== Instructions for the task ==
Complete, exact copies of all entries are needed.

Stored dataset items
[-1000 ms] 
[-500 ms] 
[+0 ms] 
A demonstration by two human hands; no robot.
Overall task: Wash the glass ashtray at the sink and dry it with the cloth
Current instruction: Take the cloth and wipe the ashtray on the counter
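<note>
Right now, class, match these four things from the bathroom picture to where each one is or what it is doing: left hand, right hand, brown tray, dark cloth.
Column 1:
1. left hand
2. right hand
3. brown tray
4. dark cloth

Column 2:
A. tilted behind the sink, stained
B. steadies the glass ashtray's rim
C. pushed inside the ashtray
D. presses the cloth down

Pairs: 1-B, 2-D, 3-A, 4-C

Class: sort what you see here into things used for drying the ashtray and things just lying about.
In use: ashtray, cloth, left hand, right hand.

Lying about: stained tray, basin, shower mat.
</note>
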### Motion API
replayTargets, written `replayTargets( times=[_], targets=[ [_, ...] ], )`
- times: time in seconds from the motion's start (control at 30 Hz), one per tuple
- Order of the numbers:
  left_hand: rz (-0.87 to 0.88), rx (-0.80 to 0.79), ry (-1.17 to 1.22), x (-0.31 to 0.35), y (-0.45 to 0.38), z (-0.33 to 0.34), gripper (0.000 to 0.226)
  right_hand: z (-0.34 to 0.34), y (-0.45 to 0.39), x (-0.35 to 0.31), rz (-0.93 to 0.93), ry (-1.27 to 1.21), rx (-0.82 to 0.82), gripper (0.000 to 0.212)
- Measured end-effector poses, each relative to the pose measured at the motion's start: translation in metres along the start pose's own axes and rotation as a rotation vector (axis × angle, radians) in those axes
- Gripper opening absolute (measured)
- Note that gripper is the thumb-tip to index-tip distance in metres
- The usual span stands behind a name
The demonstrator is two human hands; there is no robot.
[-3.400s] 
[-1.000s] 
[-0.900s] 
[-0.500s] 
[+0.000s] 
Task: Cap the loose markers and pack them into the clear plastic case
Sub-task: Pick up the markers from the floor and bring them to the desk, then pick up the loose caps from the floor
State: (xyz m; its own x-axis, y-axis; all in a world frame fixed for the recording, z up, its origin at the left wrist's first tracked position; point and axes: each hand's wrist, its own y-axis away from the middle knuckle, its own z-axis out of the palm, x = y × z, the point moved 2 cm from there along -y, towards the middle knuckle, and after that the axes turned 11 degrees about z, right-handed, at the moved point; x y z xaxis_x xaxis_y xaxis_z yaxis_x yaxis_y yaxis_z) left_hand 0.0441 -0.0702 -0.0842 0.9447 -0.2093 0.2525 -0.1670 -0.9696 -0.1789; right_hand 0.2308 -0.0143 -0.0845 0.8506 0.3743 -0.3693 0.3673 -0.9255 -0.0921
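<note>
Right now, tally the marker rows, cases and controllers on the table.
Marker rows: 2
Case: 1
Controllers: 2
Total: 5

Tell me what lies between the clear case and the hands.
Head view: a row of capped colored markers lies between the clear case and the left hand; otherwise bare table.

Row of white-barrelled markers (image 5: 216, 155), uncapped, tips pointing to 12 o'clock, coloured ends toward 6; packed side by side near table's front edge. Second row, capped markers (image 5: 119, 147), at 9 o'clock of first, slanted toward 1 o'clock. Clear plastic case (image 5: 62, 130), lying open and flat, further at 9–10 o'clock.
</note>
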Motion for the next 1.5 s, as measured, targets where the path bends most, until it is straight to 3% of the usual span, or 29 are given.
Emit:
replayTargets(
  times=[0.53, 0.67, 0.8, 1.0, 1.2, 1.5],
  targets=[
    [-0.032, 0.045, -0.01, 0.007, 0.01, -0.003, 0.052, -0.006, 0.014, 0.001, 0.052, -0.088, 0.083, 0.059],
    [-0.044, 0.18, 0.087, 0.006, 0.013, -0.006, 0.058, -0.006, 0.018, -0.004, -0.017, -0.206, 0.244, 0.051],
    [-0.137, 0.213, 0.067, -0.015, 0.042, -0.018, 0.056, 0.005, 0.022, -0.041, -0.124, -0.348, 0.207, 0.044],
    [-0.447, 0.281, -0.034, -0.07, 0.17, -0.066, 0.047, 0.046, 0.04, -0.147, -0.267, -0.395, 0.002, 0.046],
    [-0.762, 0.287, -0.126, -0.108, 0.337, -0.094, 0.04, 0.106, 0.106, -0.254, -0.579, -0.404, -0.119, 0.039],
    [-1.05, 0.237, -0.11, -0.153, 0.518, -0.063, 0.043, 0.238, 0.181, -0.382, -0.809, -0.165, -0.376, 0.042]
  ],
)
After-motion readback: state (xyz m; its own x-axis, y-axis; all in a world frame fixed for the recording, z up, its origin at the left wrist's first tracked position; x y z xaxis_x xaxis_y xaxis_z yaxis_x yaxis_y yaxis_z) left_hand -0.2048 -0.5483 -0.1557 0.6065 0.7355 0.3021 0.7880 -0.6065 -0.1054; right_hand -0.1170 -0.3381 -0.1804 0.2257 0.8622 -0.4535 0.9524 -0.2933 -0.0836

== Finished exercise ==
[-1000 ms] 
[-500 ms] 
[+0 ms] 
A demonstration by two human hands; no robot.
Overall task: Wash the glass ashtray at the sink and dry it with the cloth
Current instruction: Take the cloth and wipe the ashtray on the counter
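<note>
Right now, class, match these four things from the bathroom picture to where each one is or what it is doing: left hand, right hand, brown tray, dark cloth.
Column 1:
1. left hand
2. right hand
3. brown tray
4. dark cloth

Column 2:
A. tilted behind the sink, stained
B. steadies the glass ashtray's rim
C. pushed inside the ashtray
D. presses the cloth down

Pairs: 1-B, 2-D, 3-A, 4-C

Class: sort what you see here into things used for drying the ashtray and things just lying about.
In use: ashtray, cloth, left hand, right hand.

Lying about: stained tray, basin, shower mat.
</note>
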### Motion API
replayTargets, written `replayTargets( times=[_], targets=[ [_, ...] ], )`
- times: time in seconds from the motion's start (control at 30 Hz), one per tuple
- Order of the numbers:
  left_hand: rz (-0.87 to 0.88), rx (-0.80 to 0.79), ry (-1.17 to 1.22), x (-0.31 to 0.35), y (-0.45 to 0.38), z (-0.33 to 0.34), gripper (0.000 to 0.226)
  right_hand: z (-0.34 to 0.34), y (-0.45 to 0.39), x (-0.35 to 0.31), rz (-0.93 to 0.93), ry (-1.27 to 1.21), rx (-0.82 to 0.82), gripper (0.000 to 0.212)
- Measured end-effector poses, each relative to the pose measured at the motion's start: translation in metres along the start pose's own axes and rotation as a rotation vector (axis × angle, radians) in those axes
- Gripper opening absolute (measured)
- Note that gripper is the thumb-tip to index-tip distance in metres
- The usual span stands behind a name
The demonstrator is two human hands; there is no robot.
[-3.400s] 
[-1.000s] 
[-0.900s] 
[-0.500s] 
[+0.000s] 
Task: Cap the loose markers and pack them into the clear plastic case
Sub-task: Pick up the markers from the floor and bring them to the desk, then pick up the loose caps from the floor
State: (xyz m; its own x-axis, y-axis; all in a world frame fixed for the recording, z up, its origin at the left wrist's first tracked position; point and axes: each hand's wrist, its own y-axis away from the middle knuckle, its own z-axis out of the palm, x = y × z, the point moved 2 cm from there along -y, towards the middle knuckle, and after that the axes turned 11 degrees about z, right-handed, at the moved point; x y z xaxis_x xaxis_y xaxis_z yaxis_x yaxis_y yaxis_z) left_hand 0.0441 -0.0702 -0.0842 0.9447 -0.2093 0.2525 -0.1670 -0.9696 -0.1789; right_hand 0.2308 -0.0143 -0.0845 0.8506 0.3743 -0.3693 0.3673 -0.9255 -0.0921
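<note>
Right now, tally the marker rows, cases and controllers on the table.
Marker rows: 2
Case: 1
Controllers: 2
Total: 5

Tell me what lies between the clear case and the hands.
Head view: a row of capped colored markers lies between the clear case and the left hand; otherwise bare table.

Row of white-barrelled markers (image 5: 216, 155), uncapped, tips pointing to 12 o'clock, coloured ends toward 6; packed side by side near table's front edge. Second row, capped markers (image 5: 119, 147), at 9 o'clock of first, slanted toward 1 o'clock. Clear plastic case (image 5: 62, 130), lying open and flat, further at 9–10 o'clock.
</note>
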Motion for the next 1.5 s, as measured, targets where the path bends most, until it is straight to 3% of the usual span, or 29 are given.
Emit:
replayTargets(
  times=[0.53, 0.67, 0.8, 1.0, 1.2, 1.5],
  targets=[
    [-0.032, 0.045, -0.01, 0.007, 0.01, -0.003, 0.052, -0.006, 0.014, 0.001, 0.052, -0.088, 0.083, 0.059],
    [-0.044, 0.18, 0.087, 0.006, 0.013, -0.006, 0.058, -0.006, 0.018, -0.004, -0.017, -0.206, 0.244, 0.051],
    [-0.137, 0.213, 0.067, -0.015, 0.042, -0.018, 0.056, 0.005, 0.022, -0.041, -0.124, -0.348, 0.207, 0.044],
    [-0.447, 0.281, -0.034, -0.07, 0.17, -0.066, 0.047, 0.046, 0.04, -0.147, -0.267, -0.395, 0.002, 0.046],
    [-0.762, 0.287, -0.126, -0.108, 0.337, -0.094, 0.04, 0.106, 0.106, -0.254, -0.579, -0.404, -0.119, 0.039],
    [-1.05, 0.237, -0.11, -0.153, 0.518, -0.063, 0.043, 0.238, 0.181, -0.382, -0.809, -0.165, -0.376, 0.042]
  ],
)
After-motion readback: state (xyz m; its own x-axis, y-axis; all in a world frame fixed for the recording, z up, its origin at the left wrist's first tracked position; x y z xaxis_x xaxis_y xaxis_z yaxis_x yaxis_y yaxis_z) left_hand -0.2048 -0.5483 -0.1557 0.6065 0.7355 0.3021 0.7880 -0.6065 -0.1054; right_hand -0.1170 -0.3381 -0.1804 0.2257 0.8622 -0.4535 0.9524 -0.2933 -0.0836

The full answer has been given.